DIRECTIONS: Each record is to be reproduced verbatim.

INFORMATION SUPPLIED:
◇ ◇ ◇ ◇ ◇
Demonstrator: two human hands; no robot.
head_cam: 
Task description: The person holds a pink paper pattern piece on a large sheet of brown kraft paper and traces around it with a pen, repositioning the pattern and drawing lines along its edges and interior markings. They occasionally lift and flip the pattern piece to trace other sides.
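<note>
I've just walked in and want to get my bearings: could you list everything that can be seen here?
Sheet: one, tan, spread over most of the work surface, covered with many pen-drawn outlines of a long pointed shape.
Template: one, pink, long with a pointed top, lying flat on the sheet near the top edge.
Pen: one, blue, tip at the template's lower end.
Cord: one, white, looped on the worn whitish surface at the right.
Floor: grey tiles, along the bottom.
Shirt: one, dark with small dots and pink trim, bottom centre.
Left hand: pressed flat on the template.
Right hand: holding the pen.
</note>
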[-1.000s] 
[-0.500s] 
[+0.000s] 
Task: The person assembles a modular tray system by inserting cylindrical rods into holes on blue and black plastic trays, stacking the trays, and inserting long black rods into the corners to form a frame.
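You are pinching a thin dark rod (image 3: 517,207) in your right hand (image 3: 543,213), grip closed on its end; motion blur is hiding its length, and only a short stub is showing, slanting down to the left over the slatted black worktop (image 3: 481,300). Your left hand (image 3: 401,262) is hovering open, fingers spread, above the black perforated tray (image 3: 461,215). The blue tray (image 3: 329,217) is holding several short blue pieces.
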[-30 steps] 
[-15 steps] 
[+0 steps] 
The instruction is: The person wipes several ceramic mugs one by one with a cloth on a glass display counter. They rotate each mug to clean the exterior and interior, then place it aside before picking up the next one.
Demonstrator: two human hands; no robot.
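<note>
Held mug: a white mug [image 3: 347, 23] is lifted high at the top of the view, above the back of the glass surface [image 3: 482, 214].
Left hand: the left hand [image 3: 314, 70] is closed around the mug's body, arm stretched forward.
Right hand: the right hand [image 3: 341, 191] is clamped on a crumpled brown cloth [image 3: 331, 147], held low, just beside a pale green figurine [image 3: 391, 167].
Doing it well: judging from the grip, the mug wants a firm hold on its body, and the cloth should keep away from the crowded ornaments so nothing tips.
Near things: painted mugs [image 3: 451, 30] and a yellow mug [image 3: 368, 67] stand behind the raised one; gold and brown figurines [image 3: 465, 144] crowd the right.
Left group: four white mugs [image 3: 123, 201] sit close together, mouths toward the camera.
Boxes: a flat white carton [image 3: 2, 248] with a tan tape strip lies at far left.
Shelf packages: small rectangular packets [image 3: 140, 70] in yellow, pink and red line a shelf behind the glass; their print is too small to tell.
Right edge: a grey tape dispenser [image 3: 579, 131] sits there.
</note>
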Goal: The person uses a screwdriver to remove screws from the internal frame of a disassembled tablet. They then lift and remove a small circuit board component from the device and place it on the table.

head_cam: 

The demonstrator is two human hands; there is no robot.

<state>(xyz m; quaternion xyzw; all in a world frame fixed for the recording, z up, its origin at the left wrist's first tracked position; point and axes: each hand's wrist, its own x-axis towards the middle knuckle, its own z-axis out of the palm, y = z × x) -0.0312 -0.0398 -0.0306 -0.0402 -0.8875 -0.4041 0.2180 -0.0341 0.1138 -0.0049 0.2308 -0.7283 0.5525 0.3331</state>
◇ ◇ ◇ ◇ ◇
REPLY TO THE TASK:
Demonstrator: two human hands; no robot.
head_cam: 
Task description: The person holds a pink paper pattern piece on a large sheet of brown kraft paper and traces around it with a pen, repositioning the pattern and drawing lines along its edges and interior markings. They occasionally lift and flip the pattern piece to trace other sides.
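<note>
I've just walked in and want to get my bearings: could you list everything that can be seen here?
Sheet: one, tan, spread over most of the work surface, covered with many pen-drawn outlines of a long pointed shape.
Template: one, pink, long with a pointed top, lying flat on the sheet near the top edge.
Pen: one, blue, tip at the template's lower end.
Cord: one, white, looped on the worn whitish surface at the right.
Floor: grey tiles, along the bottom.
Shirt: one, dark with small dots and pink trim, bottom centre.
Left hand: pressed flat on the template.
Right hand: holding the pen.
</note>
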[-1.000s] 
[-0.500s] 
[+0.000s] 
Task: The person assembles a modular tray system by inserting cylindrical rods into holes on blue and black plastic trays, stacking the trays, and inserting long black rods into the corners to form a frame.
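You are pinching a thin dark rod (image 3: 517,207) in your right hand (image 3: 543,213), grip closed on its end; motion blur is hiding its length, and only a short stub is showing, slanting down to the left over the slatted black worktop (image 3: 481,300). Your left hand (image 3: 401,262) is hovering open, fingers spread, above the black perforated tray (image 3: 461,215). The blue tray (image 3: 329,217) is holding several short blue pieces.
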[-30 steps] 
[-15 steps] 
[+0 steps] 
The instruction is: The person wipes several ceramic mugs one by one with a cloth on a glass display counter. They rotate each mug to clean the exterior and interior, then place it aside before picking up the next one.
Demonstrator: two human hands; no robot.
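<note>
Held mug: a white mug [image 3: 347, 23] is lifted high at the top of the view, above the back of the glass surface [image 3: 482, 214].
Left hand: the left hand [image 3: 314, 70] is closed around the mug's body, arm stretched forward.
Right hand: the right hand [image 3: 341, 191] is clamped on a crumpled brown cloth [image 3: 331, 147], held low, just beside a pale green figurine [image 3: 391, 167].
Doing it well: judging from the grip, the mug wants a firm hold on its body, and the cloth should keep away from the crowded ornaments so nothing tips.
Near things: painted mugs [image 3: 451, 30] and a yellow mug [image 3: 368, 67] stand behind the raised one; gold and brown figurines [image 3: 465, 144] crowd the right.
Left group: four white mugs [image 3: 123, 201] sit close together, mouths toward the camera.
Boxes: a flat white carton [image 3: 2, 248] with a tan tape strip lies at far left.
Shelf packages: small rectangular packets [image 3: 140, 70] in yellow, pink and red line a shelf behind the glass; their print is too small to tell.
Right edge: a grey tape dispenser [image 3: 579, 131] sits there.
</note>
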Goal: The person uses a screwdriver to remove screws from the internal frame of a disassembled tablet. They then lift and remove a small circuit board component from the device and place it on the table.

head_cam: 

The demonstrator is two human hands; there is no robot.

<state>(xyz m; quaternion xyzw; all in a world frame fixed for the recording, z up, its origin at the left wrist's first tracked position; point and axes: each hand's wrist, its own x-axis towards the middle knuckle, its own z-axis out of the palm, y = z × x) -0.0312 -0.0398 -0.0306 -0.0402 -0.8875 -0.4041 0.2180 -0.0341 0.1138 -0.0049 0.2308 -0.7283 0.5525 0.3331</state>

Work on this exercise is done.